Honesty is always in short supply when Hollywood and Washington cross paths, which might explain why the cable industry’s capitulation on providing “family-friendly” program tiers is enough to leave consumers feeling a little loopy.

Attempting to blunt criticism from indecency warriors and an FCC with too much time on its hands, cable’s limited family packages appear cynical even for the Hollywood-D.C. mating dance, creating bundles only a mother could love — quite literally, since no self-respecting kid would watch them.

CNN is included, but no other cable news? No ESPN at all? (Well, athletes do tend to curse a lot.) Discovery and Food? If seven people sign up for Time Warner and Comcast’s version of family-friendliness, it would be an upset.

Then again, being friendly to families isn’t motivating this discussion, and everyone knows it. The cable choice brouhaha doesn’t hinge on paying only for what you want, but rather on not paying for that which morality scolds wish to stamp out. The problem is that cable systems, entrenched in years of monopolistic arrogance, have never bothered to explain why providing a surplus of options might benefit their customers, instead just piling on obscure digital channels and padding bills.

Seriously, though, children under 12 account for less than 15% of the U.S. population, meaning adults unencumbered by kids represent a decided majority. So assuming there’s some rationale for allowing viewers to purchase only that which they’re apt to use, the real push from a consumer standpoint should be for a “family-frosty” tier — one that eliminates the chewy goodness and animated bliss that the child-free are forced to help underwrite.

Granted, the children are our future, and Hillary Clinton suggests we’re all responsible for helping raise them. It’s not so clear, however, why everyone has to chip in when it comes to keeping them entertained.

When it gets down to picking and choosing, then, why should concerned parents alone have a voice? What about grownups who don’t want to risk stumbling across the too-chipper teens who populate the Disney Channel, or never want to see “Dora the Explorer” again?

Should fans of “Deadwood” be compelled to underwrite sappy Hallmark Channel movies that offend our coarsened, vulgar sensibilities? Hell, the mere sight of big-eyed anime characters makes my teeth ache. And, for that matter, how do I ensure Pat Robertson never earns a penny from my cable bill, unless he personally heals my sore shoulder?
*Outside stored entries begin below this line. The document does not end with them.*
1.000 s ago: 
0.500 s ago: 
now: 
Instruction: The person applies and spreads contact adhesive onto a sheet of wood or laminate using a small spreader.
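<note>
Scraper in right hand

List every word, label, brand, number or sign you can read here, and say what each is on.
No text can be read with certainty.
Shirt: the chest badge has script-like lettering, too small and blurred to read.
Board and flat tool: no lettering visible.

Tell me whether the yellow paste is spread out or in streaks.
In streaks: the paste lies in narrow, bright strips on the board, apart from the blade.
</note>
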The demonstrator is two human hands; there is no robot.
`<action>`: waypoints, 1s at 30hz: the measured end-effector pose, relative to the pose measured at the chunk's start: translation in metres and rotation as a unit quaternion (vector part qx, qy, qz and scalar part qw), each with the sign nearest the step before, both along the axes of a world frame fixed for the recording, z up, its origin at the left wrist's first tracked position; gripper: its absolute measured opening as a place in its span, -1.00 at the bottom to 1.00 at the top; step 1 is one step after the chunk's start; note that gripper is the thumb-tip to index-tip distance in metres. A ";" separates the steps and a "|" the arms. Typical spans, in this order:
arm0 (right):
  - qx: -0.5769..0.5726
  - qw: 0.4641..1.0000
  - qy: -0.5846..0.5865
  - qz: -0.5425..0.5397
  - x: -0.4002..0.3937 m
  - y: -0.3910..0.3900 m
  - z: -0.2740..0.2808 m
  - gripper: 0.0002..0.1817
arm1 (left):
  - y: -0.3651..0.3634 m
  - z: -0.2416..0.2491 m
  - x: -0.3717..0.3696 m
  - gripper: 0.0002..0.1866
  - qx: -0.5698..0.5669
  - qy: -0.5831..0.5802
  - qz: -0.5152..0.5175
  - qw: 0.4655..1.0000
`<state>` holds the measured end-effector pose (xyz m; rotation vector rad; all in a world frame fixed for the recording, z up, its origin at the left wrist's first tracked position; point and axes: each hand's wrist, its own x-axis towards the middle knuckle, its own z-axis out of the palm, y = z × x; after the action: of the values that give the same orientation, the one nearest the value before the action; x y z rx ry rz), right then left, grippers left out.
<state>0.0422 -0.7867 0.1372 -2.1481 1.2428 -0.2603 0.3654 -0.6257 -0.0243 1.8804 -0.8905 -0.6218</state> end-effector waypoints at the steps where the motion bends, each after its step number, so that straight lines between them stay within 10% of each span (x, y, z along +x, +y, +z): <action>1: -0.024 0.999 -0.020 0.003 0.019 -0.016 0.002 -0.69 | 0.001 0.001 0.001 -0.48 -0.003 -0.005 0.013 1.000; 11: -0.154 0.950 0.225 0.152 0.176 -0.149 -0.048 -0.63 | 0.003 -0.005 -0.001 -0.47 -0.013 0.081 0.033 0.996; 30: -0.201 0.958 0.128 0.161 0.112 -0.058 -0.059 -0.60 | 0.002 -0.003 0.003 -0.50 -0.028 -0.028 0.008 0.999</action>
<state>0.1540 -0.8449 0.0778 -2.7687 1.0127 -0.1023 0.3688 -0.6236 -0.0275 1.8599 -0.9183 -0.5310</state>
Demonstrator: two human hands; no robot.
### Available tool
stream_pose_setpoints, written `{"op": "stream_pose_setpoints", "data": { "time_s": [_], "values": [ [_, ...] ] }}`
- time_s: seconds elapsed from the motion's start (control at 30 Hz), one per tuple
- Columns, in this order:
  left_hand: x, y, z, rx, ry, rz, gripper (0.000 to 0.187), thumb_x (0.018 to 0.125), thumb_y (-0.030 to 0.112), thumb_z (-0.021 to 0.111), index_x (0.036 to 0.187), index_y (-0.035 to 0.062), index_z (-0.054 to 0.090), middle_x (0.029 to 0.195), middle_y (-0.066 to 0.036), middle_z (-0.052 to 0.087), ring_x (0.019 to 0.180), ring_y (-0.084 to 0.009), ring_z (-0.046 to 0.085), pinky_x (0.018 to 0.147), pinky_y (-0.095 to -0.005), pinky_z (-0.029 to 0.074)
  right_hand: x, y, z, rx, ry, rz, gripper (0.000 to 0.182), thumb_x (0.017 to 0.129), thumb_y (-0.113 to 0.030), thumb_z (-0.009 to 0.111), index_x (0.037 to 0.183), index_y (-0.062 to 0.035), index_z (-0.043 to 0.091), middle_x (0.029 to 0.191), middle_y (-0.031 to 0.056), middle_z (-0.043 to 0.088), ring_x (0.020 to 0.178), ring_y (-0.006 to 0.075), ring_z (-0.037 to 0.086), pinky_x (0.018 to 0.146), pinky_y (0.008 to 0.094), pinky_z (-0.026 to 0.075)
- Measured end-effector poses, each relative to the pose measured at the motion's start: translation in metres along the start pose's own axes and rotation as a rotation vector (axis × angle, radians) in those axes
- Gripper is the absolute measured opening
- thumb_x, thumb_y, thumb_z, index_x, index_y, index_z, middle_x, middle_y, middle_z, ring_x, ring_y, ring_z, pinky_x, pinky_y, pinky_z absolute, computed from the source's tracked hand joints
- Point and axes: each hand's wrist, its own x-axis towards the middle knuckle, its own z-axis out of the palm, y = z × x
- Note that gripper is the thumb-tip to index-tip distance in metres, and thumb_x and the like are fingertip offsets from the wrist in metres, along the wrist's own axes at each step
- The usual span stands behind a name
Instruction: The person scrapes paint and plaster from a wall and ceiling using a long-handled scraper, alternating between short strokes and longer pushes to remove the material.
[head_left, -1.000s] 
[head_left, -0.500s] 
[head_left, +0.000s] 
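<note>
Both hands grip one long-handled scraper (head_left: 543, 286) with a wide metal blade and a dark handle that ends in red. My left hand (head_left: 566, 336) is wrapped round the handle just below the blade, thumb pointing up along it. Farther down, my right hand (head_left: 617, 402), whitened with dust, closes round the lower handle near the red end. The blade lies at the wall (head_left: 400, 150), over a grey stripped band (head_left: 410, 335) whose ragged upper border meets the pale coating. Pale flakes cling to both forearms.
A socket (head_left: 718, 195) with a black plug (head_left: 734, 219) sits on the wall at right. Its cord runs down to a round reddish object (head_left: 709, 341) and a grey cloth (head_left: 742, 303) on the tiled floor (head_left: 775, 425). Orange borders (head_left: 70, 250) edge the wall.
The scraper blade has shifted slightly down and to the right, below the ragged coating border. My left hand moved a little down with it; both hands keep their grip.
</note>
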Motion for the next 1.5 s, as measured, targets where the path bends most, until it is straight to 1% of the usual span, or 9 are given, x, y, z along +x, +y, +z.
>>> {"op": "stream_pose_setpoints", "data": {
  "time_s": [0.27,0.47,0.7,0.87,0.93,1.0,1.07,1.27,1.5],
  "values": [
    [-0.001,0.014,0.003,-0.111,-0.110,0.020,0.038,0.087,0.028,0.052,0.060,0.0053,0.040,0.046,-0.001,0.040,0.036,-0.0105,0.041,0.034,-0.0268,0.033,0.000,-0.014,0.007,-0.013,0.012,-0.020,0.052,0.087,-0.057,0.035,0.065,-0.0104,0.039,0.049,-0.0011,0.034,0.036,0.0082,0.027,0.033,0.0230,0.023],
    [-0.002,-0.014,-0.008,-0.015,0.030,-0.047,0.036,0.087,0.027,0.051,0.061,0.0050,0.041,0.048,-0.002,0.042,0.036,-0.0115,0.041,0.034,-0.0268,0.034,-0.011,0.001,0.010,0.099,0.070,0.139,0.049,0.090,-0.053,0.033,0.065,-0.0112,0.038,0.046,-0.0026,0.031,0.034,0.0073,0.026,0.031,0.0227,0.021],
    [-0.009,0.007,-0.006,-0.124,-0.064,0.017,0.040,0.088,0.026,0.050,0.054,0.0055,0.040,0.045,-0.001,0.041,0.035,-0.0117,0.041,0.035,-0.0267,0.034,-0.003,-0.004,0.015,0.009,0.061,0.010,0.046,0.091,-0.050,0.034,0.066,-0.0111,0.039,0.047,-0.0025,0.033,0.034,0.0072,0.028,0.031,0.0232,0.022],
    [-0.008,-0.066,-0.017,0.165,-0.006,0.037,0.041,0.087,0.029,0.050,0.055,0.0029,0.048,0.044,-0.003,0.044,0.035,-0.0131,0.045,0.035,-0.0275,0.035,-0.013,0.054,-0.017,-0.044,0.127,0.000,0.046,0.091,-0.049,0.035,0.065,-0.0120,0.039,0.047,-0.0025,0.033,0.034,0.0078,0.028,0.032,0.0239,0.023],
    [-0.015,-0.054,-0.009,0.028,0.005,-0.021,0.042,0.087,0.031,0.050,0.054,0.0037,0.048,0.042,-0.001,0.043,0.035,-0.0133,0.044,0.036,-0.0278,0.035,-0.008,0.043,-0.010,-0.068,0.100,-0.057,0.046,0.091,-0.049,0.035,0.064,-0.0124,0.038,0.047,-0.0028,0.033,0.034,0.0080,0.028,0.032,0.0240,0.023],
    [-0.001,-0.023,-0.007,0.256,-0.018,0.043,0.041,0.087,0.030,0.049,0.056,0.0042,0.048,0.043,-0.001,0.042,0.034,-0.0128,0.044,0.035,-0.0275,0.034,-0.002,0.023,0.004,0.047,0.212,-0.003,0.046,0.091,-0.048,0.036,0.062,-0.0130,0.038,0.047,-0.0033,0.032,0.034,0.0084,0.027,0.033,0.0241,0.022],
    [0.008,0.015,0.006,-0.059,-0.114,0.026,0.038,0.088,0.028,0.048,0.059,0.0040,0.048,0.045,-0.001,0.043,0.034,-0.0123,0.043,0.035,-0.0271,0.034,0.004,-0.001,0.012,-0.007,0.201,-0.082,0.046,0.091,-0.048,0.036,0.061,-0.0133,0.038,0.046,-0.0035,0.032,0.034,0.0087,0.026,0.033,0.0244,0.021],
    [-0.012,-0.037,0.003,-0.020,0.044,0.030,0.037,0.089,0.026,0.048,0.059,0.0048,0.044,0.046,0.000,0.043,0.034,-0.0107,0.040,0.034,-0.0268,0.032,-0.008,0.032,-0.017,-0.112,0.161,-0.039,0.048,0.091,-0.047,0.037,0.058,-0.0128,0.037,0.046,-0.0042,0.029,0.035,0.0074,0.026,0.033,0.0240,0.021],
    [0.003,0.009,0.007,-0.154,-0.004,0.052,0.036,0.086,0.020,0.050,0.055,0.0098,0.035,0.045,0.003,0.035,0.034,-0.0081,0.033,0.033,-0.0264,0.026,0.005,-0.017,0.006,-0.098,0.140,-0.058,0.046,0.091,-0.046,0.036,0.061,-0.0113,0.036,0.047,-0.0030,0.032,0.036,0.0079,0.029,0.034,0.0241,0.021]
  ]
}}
In truth, paying for channels I don’t regularly watch doesn’t strike me as a major hardship. Just because I don’t read the Science or Outdoor section and the guy across the street doesn’t read Sports doesn’t mean we should all start prorating our newspaper bills. A certain amount of inefficiency is built into such systems.

Still, cable channels haven’t helped their cause by jettisoning neatly defined brands as they engage in a crazed scrum to attract younger demos, mucking up their own alphabet soup in the process.

As a consequence, it’s not just right-wing zealots who wince at their cable tab on ethical grounds. Indeed, as one TV industry veteran groused in a recent email, “What happened to the promise of thought-provoking, quality programming that A&E, Discovery, the Learning Channel, Bravo and their like were supposed to provide? … I pay $80 a month for television. Why can’t I get programming on these niche channels that I would genuinely want to watch (or would at least pay to have the option to watch)? And why do I have to pay for these channels and their crap just so I can get good reception, ESPN and HBO?”

Put that way, it’s hard to argue.

Unfortunately, dealing with cable is a lot like government. Sure, everyone pays taxes to keep the wheels churning, but no taxpayer possesses individual veto power over which federal programs he chooses to support.

Then again, that’s probably just as well. Under a “Consumer Cozy” Regulatory Tier, I’d begin by withholding my funding from the FCC.

* * *

Speaking of programs that tend to get morality watchdogs hot and bothered, “Nip/Tuck” closed its third season last week, and the FX drama’s creative high-wire act finally suffered a shark-jumping tumble.

Piling twist upon twist and nastiness upon nastiness, the two-hour finale was a muddled mess, the antithesis of last season’s brilliant cliffhanger.

While the show can certainly rebound, the episode offers a stark reminder of how delicate an operation sustaining these serialized dramas can be — and how, with one unfortunate slip, a real beauty can turn downright ugly.